#### Exercise instructions:
Whenever a line in the material below includes "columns", copy that line.
-*-
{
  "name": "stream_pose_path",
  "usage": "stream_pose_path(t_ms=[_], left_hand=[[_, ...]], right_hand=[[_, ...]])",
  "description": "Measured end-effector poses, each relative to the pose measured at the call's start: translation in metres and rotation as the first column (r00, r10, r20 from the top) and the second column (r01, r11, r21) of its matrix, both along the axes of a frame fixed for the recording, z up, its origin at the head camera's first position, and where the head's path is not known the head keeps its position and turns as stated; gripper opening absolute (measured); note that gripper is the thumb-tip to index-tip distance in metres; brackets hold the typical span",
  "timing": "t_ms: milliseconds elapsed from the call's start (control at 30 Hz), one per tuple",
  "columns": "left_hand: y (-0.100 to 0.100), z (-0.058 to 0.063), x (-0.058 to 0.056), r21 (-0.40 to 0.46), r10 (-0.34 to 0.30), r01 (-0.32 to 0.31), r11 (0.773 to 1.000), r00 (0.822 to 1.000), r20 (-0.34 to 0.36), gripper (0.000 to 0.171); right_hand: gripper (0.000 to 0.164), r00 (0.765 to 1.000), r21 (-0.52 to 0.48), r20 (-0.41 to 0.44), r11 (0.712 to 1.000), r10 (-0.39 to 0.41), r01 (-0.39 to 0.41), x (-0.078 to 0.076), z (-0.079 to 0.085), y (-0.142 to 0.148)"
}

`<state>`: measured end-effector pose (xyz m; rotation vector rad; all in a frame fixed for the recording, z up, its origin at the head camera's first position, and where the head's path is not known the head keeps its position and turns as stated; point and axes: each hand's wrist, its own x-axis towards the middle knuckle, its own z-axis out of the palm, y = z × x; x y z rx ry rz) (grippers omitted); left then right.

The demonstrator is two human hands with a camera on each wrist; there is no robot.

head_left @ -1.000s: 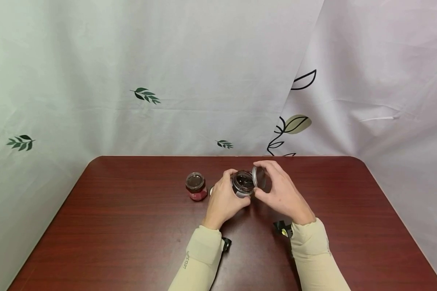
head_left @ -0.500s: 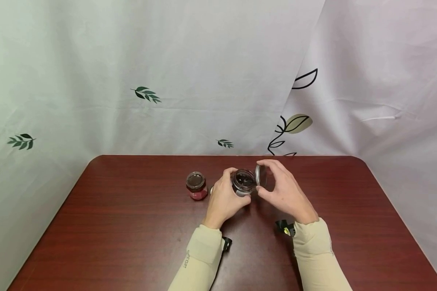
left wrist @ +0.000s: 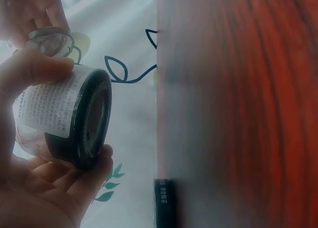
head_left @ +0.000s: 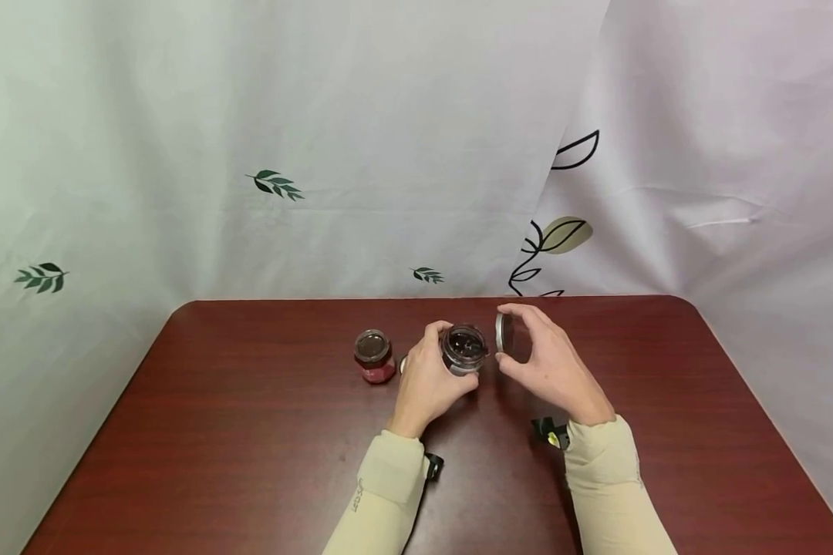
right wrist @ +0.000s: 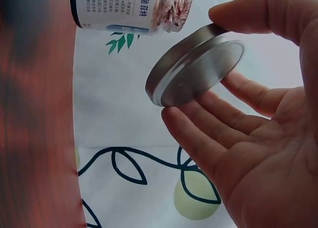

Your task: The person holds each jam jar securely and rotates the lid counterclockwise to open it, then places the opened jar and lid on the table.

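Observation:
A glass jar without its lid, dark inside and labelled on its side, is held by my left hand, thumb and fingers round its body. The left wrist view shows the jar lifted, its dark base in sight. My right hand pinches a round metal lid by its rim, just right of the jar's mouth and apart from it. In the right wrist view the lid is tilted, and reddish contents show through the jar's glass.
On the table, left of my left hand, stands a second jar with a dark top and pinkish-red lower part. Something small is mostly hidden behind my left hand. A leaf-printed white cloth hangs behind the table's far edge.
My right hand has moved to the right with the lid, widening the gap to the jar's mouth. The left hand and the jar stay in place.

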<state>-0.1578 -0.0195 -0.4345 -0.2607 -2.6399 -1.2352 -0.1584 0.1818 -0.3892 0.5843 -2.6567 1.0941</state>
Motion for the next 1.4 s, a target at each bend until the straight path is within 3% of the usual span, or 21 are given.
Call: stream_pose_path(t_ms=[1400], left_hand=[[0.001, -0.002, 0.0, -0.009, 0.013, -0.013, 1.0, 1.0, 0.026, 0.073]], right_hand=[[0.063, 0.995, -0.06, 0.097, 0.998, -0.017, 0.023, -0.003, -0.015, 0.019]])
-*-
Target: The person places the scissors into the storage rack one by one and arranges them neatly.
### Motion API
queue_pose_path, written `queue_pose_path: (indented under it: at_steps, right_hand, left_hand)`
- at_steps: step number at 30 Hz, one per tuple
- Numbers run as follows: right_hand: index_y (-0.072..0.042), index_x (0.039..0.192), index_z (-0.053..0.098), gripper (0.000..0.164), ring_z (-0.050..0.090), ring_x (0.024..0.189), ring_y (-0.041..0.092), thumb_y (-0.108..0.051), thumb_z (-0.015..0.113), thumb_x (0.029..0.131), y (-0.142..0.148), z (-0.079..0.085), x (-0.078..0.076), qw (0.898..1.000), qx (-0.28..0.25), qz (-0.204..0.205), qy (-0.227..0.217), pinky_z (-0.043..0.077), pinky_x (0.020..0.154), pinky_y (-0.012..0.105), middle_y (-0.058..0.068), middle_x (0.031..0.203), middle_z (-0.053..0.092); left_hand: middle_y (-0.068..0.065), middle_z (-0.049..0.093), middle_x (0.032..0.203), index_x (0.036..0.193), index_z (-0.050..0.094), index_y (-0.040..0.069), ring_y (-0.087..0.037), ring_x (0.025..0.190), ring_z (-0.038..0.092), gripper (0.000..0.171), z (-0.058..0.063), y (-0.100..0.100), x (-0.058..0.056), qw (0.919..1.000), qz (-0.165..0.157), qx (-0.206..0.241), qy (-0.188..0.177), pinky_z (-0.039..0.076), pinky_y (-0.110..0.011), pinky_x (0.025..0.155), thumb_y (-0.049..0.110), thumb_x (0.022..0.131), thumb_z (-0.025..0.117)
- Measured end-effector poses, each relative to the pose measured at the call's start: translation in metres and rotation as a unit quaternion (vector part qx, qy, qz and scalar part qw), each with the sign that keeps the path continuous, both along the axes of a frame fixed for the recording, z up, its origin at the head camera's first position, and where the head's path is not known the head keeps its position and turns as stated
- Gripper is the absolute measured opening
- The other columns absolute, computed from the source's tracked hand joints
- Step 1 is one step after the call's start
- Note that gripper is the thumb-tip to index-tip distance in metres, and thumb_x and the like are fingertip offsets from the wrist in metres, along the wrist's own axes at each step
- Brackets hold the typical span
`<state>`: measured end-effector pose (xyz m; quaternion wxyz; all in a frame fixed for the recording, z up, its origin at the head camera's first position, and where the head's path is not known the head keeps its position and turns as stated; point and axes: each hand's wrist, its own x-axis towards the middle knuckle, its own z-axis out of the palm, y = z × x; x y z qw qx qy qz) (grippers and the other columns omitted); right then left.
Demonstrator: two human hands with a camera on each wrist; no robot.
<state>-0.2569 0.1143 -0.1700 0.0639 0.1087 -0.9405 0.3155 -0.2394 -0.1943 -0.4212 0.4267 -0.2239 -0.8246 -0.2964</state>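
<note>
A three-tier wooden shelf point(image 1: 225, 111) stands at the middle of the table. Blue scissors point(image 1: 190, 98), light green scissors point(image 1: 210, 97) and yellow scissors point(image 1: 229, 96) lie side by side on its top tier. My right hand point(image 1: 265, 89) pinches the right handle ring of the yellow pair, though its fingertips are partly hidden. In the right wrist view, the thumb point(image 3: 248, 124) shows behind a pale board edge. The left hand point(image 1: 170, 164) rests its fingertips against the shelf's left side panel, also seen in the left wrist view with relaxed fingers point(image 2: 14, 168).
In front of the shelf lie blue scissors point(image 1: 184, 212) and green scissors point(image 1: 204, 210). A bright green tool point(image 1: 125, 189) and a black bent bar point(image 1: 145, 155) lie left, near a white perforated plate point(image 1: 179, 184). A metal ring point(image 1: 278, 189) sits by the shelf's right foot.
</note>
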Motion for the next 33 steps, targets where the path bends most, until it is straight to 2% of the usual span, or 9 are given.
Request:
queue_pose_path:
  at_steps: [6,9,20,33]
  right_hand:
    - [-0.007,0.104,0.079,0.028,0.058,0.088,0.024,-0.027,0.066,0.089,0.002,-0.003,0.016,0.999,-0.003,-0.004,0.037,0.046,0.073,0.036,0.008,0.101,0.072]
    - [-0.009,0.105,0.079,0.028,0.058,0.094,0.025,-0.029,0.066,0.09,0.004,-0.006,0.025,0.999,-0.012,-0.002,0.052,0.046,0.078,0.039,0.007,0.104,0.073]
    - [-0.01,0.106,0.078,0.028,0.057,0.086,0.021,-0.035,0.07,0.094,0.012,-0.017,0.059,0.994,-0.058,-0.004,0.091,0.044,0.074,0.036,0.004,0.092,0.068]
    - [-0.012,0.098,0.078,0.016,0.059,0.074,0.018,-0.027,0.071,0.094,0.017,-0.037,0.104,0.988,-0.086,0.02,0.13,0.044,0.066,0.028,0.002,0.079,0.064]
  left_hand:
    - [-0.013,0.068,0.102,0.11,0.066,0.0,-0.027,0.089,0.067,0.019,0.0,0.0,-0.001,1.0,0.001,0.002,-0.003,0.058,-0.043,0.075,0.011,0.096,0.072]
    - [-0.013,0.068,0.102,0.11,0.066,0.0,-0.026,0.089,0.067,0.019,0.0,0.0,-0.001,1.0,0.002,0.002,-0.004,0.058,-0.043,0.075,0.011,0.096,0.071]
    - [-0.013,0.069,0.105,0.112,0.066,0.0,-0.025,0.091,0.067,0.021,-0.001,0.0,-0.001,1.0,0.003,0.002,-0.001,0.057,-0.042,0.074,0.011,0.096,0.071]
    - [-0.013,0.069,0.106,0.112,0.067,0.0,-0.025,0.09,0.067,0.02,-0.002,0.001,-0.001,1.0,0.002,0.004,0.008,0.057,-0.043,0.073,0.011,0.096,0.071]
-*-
#### Your solution:
  "columns": "left_hand: y (-0.100 to 0.100), z (-0.058 to 0.063), x (-0.058 to 0.056), r21 (-0.40 to 0.46), r10 (-0.34 to 0.30), r01 (-0.32 to 0.31), r11 (0.773 to 1.000), r00 (0.822 to 1.000), r20 (-0.34 to 0.36), gripper (0.000 to 0.171); right_hand: gripper (0.000 to 0.164), r00 (0.765 to 1.000), r21 (-0.52 to 0.48), r20 (-0.41 to 0.44), r11 (0.712 to 1.000), r10 (-0.39 to 0.41), r01 (-0.39 to 0.41), x (-0.078 to 0.076), z (-0.079 to 0.085), y (-0.142 to 0.148)"
- The other columns absolute, computed from the source's tracked hand joints
`<state>`: measured end-effector pose (xyz m; quaternion wxyz; all in a frame fixed for the recording, z up, its origin at the head camera's first position, and where the head's path is not known the head keeps its position and turns as stated; point and axes: each hand's wrist, its own x-axis towards the middle knuckle, its own z-axis out of the palm, y = z × x; x y z qw qx qy qz) (grippers and the other columns omitted); right then left.

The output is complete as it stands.